- WHAT YOU SHOULD DO -
Print only the lines below from the one with "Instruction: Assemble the" to the one with "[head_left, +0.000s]", both included, exactly as they stand. Leave pictures out.
*** Opening DATA FOR REVIEW ***
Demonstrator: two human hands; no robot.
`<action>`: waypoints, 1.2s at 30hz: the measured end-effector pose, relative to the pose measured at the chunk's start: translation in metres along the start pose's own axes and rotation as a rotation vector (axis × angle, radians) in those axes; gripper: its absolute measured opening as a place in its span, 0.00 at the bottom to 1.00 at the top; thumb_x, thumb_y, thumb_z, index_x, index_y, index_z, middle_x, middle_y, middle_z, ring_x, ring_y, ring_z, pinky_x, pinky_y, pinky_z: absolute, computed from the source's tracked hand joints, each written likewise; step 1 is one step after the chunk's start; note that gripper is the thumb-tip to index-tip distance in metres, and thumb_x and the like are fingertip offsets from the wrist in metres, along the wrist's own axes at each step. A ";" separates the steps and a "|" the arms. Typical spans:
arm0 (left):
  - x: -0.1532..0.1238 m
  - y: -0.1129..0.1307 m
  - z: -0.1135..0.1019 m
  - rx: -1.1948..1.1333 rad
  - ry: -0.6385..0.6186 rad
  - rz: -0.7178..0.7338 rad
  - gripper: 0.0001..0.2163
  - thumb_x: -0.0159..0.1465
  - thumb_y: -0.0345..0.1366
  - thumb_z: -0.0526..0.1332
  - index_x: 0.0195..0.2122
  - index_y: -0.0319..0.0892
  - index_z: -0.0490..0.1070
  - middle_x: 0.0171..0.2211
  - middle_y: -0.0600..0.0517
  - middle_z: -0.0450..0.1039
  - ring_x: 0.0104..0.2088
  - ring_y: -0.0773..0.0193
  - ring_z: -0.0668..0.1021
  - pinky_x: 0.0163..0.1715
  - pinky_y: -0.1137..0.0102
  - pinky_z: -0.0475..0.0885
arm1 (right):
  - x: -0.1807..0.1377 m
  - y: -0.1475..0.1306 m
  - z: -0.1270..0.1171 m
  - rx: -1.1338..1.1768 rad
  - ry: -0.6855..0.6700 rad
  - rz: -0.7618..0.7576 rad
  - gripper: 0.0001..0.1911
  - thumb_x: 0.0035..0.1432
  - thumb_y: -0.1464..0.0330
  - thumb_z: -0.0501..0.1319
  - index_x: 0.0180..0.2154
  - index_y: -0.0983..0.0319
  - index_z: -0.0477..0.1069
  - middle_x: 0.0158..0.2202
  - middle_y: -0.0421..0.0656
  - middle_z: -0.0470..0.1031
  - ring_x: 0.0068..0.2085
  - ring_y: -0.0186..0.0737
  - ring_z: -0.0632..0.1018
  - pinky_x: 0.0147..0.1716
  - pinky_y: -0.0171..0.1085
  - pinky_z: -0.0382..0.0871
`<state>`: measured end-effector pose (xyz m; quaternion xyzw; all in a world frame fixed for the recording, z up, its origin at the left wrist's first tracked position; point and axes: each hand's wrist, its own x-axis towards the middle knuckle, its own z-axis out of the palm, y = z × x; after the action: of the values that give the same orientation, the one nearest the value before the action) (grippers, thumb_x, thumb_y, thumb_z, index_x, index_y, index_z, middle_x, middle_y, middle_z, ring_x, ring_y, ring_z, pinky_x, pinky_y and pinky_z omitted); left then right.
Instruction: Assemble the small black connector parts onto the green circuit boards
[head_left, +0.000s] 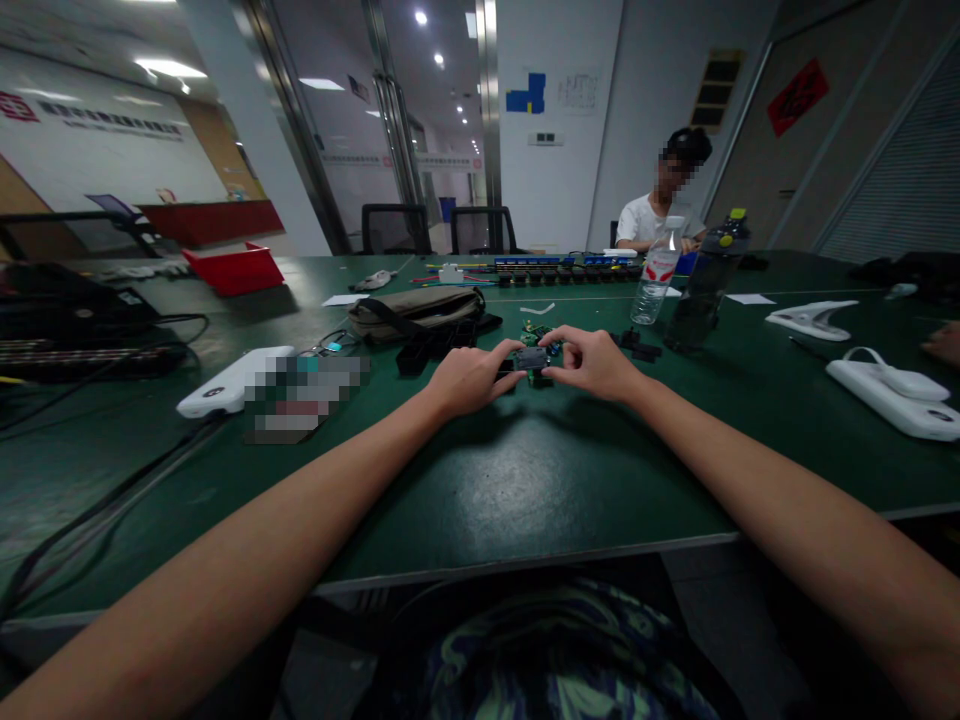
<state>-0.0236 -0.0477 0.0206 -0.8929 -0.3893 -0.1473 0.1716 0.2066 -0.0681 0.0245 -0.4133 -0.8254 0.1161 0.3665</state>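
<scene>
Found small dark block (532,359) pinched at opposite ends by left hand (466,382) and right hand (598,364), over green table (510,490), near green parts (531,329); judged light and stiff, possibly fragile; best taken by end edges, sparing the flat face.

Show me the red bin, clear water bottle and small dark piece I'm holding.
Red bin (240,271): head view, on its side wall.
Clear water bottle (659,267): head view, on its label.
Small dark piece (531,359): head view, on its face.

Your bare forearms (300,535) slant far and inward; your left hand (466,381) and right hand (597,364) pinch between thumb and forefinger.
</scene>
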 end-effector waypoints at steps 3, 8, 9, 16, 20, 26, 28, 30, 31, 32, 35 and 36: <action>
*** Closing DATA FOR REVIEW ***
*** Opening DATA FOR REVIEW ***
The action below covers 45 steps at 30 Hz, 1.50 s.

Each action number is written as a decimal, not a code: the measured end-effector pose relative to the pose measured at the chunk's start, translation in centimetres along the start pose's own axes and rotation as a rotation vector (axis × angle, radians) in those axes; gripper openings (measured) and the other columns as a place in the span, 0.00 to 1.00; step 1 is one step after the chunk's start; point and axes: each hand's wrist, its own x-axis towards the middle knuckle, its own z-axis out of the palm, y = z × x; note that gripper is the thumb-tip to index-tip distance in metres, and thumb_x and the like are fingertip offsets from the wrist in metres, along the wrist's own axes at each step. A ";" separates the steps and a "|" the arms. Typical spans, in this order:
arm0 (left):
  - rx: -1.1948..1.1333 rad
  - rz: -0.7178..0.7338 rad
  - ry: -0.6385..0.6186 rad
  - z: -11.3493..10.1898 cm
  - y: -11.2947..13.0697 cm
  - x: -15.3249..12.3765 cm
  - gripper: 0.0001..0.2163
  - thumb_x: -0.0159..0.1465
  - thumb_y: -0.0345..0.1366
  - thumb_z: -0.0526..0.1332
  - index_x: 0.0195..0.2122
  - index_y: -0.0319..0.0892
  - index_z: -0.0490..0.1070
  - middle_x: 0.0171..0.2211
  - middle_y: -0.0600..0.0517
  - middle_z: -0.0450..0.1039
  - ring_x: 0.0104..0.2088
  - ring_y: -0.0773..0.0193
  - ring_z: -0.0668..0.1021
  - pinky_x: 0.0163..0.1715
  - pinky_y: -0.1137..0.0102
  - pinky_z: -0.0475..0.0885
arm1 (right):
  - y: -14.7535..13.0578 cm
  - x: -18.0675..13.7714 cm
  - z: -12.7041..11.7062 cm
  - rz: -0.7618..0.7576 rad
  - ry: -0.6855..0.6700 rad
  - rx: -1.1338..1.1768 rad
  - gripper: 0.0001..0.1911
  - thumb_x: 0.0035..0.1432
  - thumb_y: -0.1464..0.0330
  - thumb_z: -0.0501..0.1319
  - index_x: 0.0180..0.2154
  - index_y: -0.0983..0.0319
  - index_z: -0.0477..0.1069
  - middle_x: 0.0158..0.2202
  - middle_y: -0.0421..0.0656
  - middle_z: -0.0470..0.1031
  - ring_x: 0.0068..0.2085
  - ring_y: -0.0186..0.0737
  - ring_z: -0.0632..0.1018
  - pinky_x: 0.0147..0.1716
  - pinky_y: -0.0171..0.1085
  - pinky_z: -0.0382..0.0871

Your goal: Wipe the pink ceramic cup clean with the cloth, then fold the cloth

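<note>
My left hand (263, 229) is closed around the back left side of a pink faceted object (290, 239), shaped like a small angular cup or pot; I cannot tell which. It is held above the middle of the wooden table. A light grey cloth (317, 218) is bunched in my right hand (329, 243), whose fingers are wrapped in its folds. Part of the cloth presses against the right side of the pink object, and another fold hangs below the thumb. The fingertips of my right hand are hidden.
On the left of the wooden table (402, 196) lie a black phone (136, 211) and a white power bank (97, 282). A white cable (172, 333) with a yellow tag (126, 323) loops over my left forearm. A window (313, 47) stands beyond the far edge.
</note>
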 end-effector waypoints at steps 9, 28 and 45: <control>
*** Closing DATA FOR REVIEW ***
- FINAL ANSWER -
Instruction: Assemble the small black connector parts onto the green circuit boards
[head_left, +0.000s] 

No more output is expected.